Die Giardiose (auch: „Giardiasis“, „Lambliasis“, Erreger: Giardia lamblia, ein Einzeller) ist eine von Hunden und Katzen übertragene Erkrankung, die zwar symptomlos verlaufen, aber auch zu wässrigen Durchfällen und krampfartigen Bauchschmerzen führen kann. Schon oft habe ich in meiner Praxis diesen Erreger als Ursache lang anhaltender und äußerst unangenehmer Bauchschmerzen diagnostiziert.
Haustiere sind prinzipiell eine tolle Sache für Kinder und Familien. Aber es sind keine Spielsachen wie Bausteine oder Plüschtiere. Die Haltung dieser Tiere und der Umgang mit ihnen erfordern Sachverstand und Verantwortung, die tierärztlichen Kolleginnen und Kollegen und wir Fachärztinnen und Fachärzte für Kinder- und Jugendmedizin sollten immer mit im Boot sein.
P.S.: Wussten Sie eigentlich, dass auch unsere geliebten Haustiere an Allergien erkranken können? Allergien sind bei Haustieren recht häufig! Sie werden zum Beispiel durch Hausstaubmilben oder Pollen ausgelöst. Beim Hund ist das mit starkem Juckreiz verbundene allergische Ekzem die häufigste aller auftretenden Allergien.
DR. MED. HAGEN REICHERT
Dr.
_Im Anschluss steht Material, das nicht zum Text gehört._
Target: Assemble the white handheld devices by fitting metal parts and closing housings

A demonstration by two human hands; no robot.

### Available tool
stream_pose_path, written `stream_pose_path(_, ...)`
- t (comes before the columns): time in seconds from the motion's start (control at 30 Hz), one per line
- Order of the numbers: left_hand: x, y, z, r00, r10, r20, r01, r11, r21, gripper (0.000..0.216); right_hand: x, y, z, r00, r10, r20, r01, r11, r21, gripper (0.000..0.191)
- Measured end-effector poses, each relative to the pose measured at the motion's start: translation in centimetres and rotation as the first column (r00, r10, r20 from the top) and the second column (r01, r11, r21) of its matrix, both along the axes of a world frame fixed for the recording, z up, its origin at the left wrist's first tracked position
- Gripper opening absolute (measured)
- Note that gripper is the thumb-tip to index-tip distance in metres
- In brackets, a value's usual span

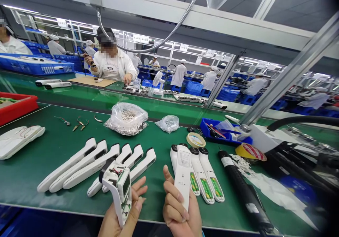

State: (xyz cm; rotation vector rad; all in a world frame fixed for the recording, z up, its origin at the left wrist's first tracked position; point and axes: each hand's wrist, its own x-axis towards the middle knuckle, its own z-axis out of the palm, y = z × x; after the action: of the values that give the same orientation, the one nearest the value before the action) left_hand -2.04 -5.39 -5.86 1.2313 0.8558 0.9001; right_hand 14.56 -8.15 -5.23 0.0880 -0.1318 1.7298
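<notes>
At the near edge of the green counter (31, 180) we found the left hand (120, 217) with its fingers (137, 194) clamped on an open device (119, 191), its circuit board and screen exposed. Just beside it, the right hand (180, 208) gripped a white cover (183, 175), thumb and fingers closed round its lower end. Behind the left hand lay a row of white casings (90, 163); behind the right, three units (205, 175) lay showing green batteries. A black tube (243, 191) lay to the right. Farther back we noted two bags (127, 118) of small parts, a tape roll (195, 140) and a blue tray (209, 129). Across the belt, a person (112, 62) in white worked.
</notes>
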Motion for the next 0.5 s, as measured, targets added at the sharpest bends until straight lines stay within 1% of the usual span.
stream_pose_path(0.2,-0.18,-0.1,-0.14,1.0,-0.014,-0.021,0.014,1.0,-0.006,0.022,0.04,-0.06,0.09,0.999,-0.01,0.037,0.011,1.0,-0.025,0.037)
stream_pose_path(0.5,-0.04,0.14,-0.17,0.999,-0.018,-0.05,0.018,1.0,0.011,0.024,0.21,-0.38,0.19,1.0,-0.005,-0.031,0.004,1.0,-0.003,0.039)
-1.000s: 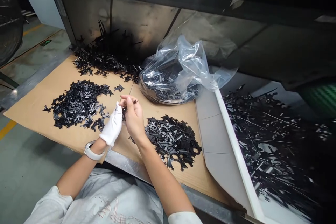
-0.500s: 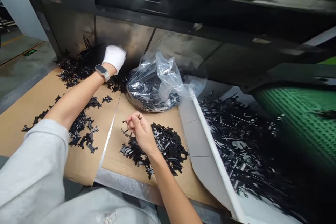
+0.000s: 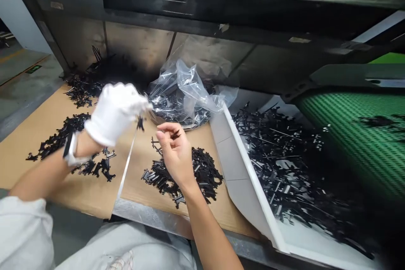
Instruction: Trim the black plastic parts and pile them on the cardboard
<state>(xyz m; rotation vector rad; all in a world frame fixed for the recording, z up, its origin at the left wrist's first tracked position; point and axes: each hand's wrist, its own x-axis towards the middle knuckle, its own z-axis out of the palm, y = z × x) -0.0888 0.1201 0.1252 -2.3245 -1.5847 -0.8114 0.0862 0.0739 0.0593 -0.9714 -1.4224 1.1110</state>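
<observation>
My left hand [image 3: 114,112], in a white glove, is closed at the fingertips. A small black plastic part [image 3: 140,123] hangs below them over the cardboard. My bare right hand [image 3: 175,152] has its fingers curled, with a thin black plastic piece [image 3: 176,134] in them; most of that piece is hidden. Beneath and around the right hand lies a heap of black plastic parts [image 3: 207,175]. A black frame-like part [image 3: 155,145] sits just left of its fingers. More loose parts [image 3: 68,130] are spread on the cardboard [image 3: 28,126] under my left arm.
Behind my hands, a clear plastic bag [image 3: 190,80] with black parts rests on the cardboard. Further parts [image 3: 82,88] pile against the metal panel at back left. On the right, a white-edged tray [image 3: 253,168] holds many black pieces beside a green ribbed belt [image 3: 348,135].
My left hand has come back from the rear pile toward my right hand, with a black part now at its fingertips. My right hand has turned, showing more of its palm.
</observation>
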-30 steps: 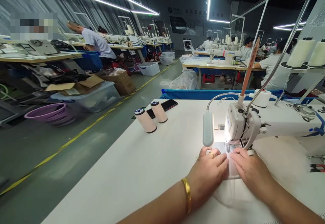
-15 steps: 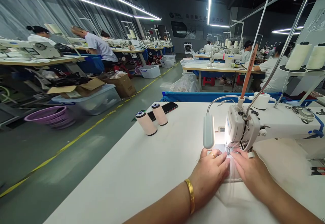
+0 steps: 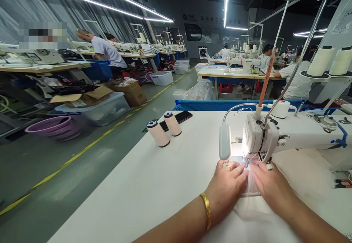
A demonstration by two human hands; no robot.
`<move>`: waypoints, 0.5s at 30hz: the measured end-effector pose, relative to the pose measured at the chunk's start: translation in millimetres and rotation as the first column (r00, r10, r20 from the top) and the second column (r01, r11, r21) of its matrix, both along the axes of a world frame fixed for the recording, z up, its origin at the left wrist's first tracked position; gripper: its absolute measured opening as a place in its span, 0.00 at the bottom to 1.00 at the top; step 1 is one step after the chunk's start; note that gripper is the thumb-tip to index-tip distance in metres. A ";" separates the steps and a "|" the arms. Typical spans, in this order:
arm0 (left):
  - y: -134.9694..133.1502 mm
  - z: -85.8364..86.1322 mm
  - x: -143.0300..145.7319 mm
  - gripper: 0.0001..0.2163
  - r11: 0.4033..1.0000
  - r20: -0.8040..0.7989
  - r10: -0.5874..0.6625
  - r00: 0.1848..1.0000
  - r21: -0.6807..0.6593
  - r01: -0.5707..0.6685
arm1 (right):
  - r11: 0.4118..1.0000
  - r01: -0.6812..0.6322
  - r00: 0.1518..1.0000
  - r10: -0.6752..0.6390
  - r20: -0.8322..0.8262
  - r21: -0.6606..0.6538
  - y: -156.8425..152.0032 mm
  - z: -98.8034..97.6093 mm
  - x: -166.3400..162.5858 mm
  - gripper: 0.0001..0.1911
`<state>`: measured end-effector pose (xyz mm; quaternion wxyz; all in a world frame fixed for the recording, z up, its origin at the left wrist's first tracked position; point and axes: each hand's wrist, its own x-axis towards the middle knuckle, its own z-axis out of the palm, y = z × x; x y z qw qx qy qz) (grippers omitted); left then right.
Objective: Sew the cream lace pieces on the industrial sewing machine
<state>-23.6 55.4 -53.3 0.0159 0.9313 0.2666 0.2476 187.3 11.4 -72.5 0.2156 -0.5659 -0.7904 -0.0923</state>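
Observation:
A white sewing machine (image 3: 260, 136) has its needle area lit by a small lamp (image 3: 224, 141). Sheer pale fabric (image 3: 250, 184) runs under the presser foot and toward me. My left hand (image 3: 227, 184), with a gold ring and bracelet, presses the fabric left of the needle, its fingers bent and close together. On the other side, my right hand (image 3: 271, 184) grips the fabric with thumb and fingers near the foot. Its fingertips are partly hidden by the machine head. More of the sheer fabric spreads out right of my right hand.
Two thread cones (image 3: 158, 134) stand beside a black phone (image 3: 183, 117) on the white table (image 3: 165, 173). Cream thread cones (image 3: 321, 62) sit on a stand at right. An orange pencil (image 3: 266, 78) stands upright on the machine. A purple basket (image 3: 53, 127) is on the floor; people sew beyond.
The view has shifted very slightly. Both hands stay beside the needle on the sheer fabric, with hardly any visible movement.

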 end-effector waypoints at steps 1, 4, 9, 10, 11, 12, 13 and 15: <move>-0.3 1.3 -1.0 0.09 1.000 0.006 -0.001 1.000 -0.019 0.001 | 1.000 -0.009 1.000 0.009 0.009 -0.001 -0.9 1.0 0.3 0.18; -2.5 8.7 -8.1 0.10 0.992 0.011 -0.040 0.999 -0.115 0.041 | 0.999 -0.037 0.999 0.037 -0.001 -0.029 -5.7 6.2 1.9 0.18; -7.3 26.1 -21.1 0.28 0.963 -0.080 -0.172 0.982 -0.225 0.150 | 0.975 -0.185 0.970 0.159 -0.186 -0.127 -15.5 29.5 2.6 0.15; -7.8 27.6 -21.5 0.28 0.960 -0.100 -0.182 0.978 -0.233 0.155 | 0.957 -0.245 0.948 0.202 -0.247 -0.156 -18.0 37.0 1.8 0.14; -8.3 27.6 -21.2 0.28 0.959 -0.110 -0.186 0.976 -0.237 0.156 | 0.930 -0.317 0.916 0.249 -0.314 -0.187 -21.3 45.2 0.7 0.13; -8.7 25.7 -20.4 0.27 0.960 -0.112 -0.188 0.976 -0.231 0.158 | 0.887 -0.407 0.871 0.304 -0.386 -0.220 -25.6 53.6 -0.4 0.12; -8.9 21.7 -19.6 0.25 0.963 -0.104 -0.188 0.977 -0.213 0.163 | 0.829 -0.504 0.815 0.363 -0.453 -0.242 -30.9 61.6 -1.2 0.11; -7.0 7.6 -19.8 0.21 0.976 -0.066 -0.185 0.981 -0.133 0.175 | 0.720 -0.647 0.708 0.445 -0.548 -0.250 -43.8 74.8 -0.4 0.11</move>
Reichert ist Arzt für Kinder- und Jugendmedizin mit dem Schwerpunkt Kinderkardiologie in Homburg/Saar und Dozent für Pädiatrie an der Universität des Saarlandes. Nach langjähriger Tätigkeit in der Giftnotrufzentrale des UKS Homburg war er 12 Jahre lang Obmann der Notdienstpraxis für Kinder und Jugendliche in Homburg. Er besitzt die Fachkunde „Arzt im Rettungsdienst“ und ist neben seiner Praxistätigkeit regelmäßig als Vertragsarzt für das Regional Health Command der United States Army in Landstuhl und als Reservearzt im Rang eines Oberfeldarztes im Sanitätsdienst der Bundeswehr tätig.